Desmos turns scatterplot questions into one-step problems. Three techniques:

1. Plot data with a table

Type table, enter x values in column 1 and y values in column 2. Desmos plots the points automatically.

2. Find the line of best fit with regression

After plotting your table, type y_1 ~ m·x_1 + b. Desmos returns the best-fit slope m and intercept b automatically. Faster than estimating by eye.

3. Test exponential fit

For data that curves, try y_1 ~ a·b^(x_1) to fit an exponential model. Compare the residuals to the linear fit — whichever has smaller residuals is the better model.
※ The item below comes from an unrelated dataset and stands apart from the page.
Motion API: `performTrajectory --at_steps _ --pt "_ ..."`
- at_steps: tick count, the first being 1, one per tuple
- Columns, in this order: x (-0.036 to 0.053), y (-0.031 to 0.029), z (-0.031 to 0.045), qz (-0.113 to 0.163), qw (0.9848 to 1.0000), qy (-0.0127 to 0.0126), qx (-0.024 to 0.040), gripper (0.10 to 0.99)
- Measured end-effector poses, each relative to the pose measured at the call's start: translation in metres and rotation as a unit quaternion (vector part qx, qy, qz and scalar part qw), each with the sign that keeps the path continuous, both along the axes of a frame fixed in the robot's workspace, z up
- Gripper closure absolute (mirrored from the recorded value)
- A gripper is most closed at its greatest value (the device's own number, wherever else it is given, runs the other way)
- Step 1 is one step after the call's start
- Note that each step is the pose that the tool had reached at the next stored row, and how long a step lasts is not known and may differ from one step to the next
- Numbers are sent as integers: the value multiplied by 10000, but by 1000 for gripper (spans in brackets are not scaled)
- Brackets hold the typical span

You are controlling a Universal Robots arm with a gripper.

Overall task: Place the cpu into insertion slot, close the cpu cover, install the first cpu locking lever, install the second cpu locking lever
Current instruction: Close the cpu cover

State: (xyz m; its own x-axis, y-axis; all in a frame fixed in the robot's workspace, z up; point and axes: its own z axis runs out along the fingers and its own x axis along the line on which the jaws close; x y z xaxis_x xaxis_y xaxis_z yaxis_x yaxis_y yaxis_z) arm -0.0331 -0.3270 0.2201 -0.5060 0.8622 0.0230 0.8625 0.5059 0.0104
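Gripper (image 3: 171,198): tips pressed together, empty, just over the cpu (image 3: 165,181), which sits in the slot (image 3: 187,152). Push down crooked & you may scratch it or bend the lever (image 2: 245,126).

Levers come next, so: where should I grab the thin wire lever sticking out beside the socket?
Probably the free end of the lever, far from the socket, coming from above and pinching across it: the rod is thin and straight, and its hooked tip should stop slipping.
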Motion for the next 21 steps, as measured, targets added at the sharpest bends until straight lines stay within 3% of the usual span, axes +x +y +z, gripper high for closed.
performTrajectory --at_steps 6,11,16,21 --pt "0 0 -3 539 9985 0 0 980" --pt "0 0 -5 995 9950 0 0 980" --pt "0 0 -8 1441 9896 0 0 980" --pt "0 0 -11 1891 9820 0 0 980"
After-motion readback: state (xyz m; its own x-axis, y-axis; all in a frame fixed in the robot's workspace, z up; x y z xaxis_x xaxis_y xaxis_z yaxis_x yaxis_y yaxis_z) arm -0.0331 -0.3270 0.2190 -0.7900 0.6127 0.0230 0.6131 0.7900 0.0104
For the full set of Desmos techniques across the entire test, see our Desmos & Test Tools guides.

Common mistakes

Reading the data point when the question asks for the line

Predicted value = read from the LINE. Actual value = read from the DATA POINT. The residual is their difference. Misreading which one the question wants is the most common error.

Computing slope from two data points instead of two line points

Data points scatter around the line — the slope from two random data points isn't the slope of the line. Pick two points on the LINE itself for slope calculation.
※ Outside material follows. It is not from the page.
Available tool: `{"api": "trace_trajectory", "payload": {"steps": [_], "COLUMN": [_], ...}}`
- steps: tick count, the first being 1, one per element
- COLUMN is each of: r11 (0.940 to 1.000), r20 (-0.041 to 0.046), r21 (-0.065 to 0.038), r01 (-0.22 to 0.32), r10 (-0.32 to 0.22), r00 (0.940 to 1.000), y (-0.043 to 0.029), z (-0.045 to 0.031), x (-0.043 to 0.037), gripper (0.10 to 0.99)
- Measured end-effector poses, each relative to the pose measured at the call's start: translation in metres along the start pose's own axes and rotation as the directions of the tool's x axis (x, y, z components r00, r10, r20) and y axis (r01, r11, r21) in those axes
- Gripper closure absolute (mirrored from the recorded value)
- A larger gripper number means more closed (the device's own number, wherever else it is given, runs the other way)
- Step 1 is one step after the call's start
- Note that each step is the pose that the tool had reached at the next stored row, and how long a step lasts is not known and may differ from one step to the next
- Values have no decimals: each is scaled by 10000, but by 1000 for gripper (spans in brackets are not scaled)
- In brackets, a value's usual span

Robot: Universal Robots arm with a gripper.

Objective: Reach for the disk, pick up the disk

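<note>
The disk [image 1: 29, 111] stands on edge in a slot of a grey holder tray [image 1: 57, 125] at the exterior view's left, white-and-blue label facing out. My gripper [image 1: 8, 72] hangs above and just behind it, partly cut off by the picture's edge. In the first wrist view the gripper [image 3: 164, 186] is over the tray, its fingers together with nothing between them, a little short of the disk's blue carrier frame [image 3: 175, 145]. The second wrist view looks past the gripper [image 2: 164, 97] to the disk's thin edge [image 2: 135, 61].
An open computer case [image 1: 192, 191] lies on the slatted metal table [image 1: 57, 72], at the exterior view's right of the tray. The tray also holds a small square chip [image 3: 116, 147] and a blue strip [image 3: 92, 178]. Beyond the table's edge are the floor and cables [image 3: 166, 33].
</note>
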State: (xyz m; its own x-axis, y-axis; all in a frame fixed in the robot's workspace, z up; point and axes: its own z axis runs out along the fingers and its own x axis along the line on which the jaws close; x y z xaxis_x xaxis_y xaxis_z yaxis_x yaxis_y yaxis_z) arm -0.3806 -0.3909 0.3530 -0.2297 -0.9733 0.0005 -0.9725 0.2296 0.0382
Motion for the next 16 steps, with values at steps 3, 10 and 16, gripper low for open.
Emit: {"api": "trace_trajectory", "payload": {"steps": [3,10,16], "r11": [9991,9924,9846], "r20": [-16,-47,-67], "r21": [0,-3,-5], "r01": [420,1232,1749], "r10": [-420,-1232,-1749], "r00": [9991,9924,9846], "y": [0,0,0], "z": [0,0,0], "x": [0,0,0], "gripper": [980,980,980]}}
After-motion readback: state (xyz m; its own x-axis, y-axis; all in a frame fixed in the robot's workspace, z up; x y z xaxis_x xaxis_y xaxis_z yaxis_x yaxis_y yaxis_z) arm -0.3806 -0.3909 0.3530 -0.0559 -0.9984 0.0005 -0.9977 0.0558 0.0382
Forgetting to check the sign of the slope first

If the line slopes down, the slope is negative. If you eliminate positive-slope answers first, you've usually narrowed it to one or two choices in seconds.

Confusing strong correlation with steep slope

Strong correlation = points tightly clustered around the line. Steep slope = line rises quickly. These are independent. A weak negative correlation can still have a steep line; a strong positive correlation can have a shallow line.

Practice problems

6 problems adapted from College Board released questions and internal Prepiii sets. Click each one to reveal the solution.

1

A scatterplot shows the actual y-value at x = 4 is 15. The line of best fit predicts a y-value of 13 at x = 4. What is the residual at x = 4?

  1. −2
  2. 2
  3. 13
  4. 15

Click to reveal solution →

Answer: (B) 2

Residual = actual − predicted = 15 − 13 = 2.

2

A scatterplot shows that as elevation increases, the high temperature tends to decrease across 8 mountain locations. Which statement best describes the association?

  1. As elevation increases, temperature tends to increase.
  2. As elevation increases, temperature tends to decrease.
  3. As elevation decreases, temperature tends to decrease.
  4. There is no association.

Click to reveal solution →

Answer: (B) As elevation increases, temperature tends to decrease.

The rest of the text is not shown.